- **DIRECTIONS FOR THIS TASK**
Return all of the data exactly as written, without the pictures.

- **PROVIDED DATA**

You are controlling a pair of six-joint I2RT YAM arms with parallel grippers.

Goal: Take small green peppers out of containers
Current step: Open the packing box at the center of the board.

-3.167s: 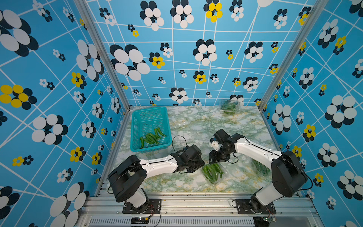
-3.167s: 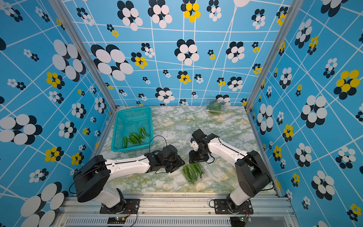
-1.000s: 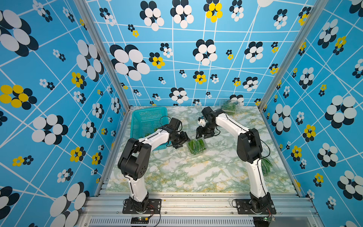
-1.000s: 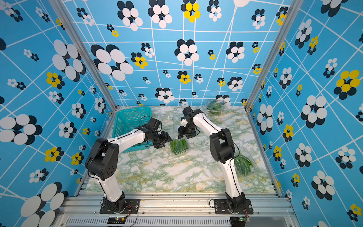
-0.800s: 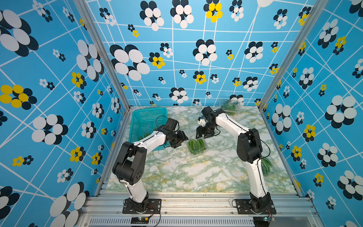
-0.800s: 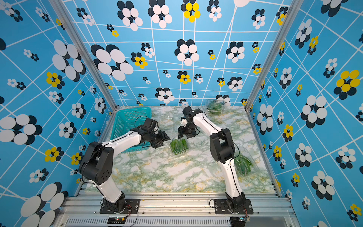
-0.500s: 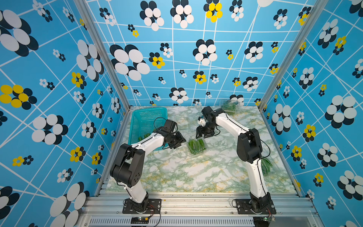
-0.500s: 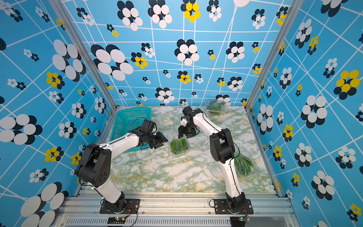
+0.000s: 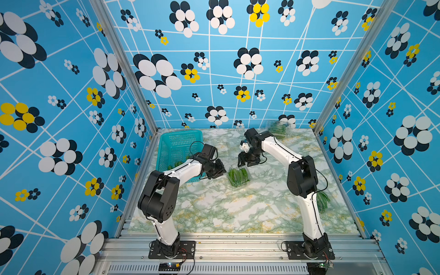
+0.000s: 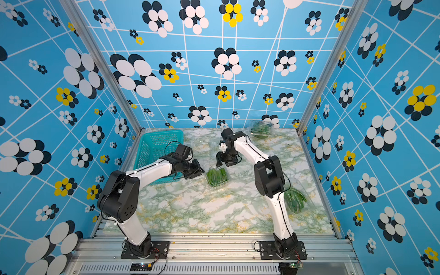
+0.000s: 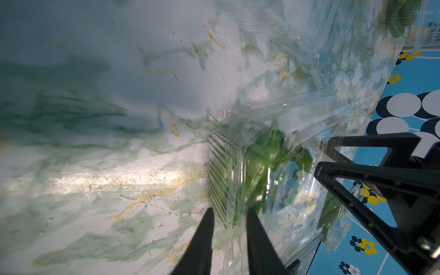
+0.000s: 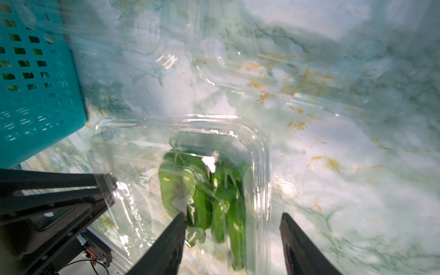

- **FINISHED TASK**
You are controlling a pair of six-joint I2RT YAM arms with parallel grippers.

Goal: Take small green peppers out of containers
Current step: Open the packing box at the center of the board.

-3.167s: 
-3.167s: 
-1.000s: 
-1.000s: 
-0.800s: 
-0.800s: 
-0.500s: 
-0.500s: 
+0.000s: 
+0.000s: 
+0.000s: 
+0.000s: 

That was the complete answer.